Lepidoptera Lovers: Butterfly Kisses

about the above size
Both are about 12 cm, if you spread your hand out, from thumb to little finger across, I never really counted them before today, I have 97 on my wall plus about the same amount of insects, the largest being a stick insect 12 inches long with another 6 inches of front legs, I bought them during my travels in Malaysia, when I came across a breeding center which mounts them to sell when they die, it pays for the breeding program so many can be released to the wild
 
about the above size
Both are about 12 cm, if you spread your hand out, from thumb to little finger across, I never really counted them before today, I have 97 on my wall plus about the same amount of insects, the largest being a stick insect 12 inches long with another 6 inches of front legs, I bought them during my travels in Malaysia, when I came across a breeding center which mounts them to sell when they die, it pays for the breeding program so many can be released to the wild

Wow, Jos.
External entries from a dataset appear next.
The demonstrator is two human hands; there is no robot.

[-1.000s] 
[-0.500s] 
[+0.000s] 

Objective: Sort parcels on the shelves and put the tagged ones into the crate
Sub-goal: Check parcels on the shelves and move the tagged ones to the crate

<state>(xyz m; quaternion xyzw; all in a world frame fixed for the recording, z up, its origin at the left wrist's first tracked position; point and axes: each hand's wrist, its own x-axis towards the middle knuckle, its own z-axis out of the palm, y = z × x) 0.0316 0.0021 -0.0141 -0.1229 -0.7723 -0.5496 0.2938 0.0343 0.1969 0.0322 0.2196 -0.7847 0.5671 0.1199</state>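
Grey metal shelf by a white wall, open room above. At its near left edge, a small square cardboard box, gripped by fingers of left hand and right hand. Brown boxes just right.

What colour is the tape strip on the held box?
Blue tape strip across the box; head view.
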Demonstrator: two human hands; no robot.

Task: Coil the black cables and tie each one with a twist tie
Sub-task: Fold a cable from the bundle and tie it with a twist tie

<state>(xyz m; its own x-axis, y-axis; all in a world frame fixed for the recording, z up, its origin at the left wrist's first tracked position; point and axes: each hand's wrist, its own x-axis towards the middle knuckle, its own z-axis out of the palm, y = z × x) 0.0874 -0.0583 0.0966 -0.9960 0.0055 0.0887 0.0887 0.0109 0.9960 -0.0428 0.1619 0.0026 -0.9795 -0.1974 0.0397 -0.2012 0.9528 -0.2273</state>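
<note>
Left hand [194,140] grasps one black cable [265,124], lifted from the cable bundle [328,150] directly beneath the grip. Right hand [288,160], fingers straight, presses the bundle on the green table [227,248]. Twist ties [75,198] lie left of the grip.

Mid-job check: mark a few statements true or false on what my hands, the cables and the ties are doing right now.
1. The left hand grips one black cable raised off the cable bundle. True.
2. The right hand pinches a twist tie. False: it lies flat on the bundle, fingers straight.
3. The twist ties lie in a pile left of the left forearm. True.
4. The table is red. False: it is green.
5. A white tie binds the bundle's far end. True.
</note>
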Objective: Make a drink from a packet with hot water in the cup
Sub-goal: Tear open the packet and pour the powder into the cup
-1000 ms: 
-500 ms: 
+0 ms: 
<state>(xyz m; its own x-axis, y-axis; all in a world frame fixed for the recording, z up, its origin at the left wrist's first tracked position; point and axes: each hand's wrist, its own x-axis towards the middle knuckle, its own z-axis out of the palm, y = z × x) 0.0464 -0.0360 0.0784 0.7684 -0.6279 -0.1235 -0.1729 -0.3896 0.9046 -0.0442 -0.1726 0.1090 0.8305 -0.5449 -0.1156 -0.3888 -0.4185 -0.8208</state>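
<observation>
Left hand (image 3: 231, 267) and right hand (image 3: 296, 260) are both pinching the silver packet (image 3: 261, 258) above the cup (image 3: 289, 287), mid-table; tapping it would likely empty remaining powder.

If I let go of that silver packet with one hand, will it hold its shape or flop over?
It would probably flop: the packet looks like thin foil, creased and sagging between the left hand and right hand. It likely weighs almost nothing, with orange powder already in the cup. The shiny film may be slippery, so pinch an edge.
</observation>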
Are you an entomologist or lepidopterist? Not that many people go to Maylaysia and come home with a bevy of huge exotic butterflies and walking sticks. :D
 
I went shopping online today. I'm gonna make a butterfly quilt with machine embroidered cross stitch by the one and only Ms. Giancanna of Vermillion Stitcheries:

745_GreatButterfly_LG.png


Credits

I can't wait till the cd gets here so I can load it into my embroidery machine software and stitch these little beauties out. :)
 


"Rainbow Lepidoptera" Thanks to my Guild sister, JM for snapping this to her iphone and sending it to me to post until I figure out (1) the camera(2) the scanner/printer :D
I finished it about an hour and a half ago, and it's already in the Charity Bees closet. It's a twin-sized quilt and will go to a child in a shelter for abused families.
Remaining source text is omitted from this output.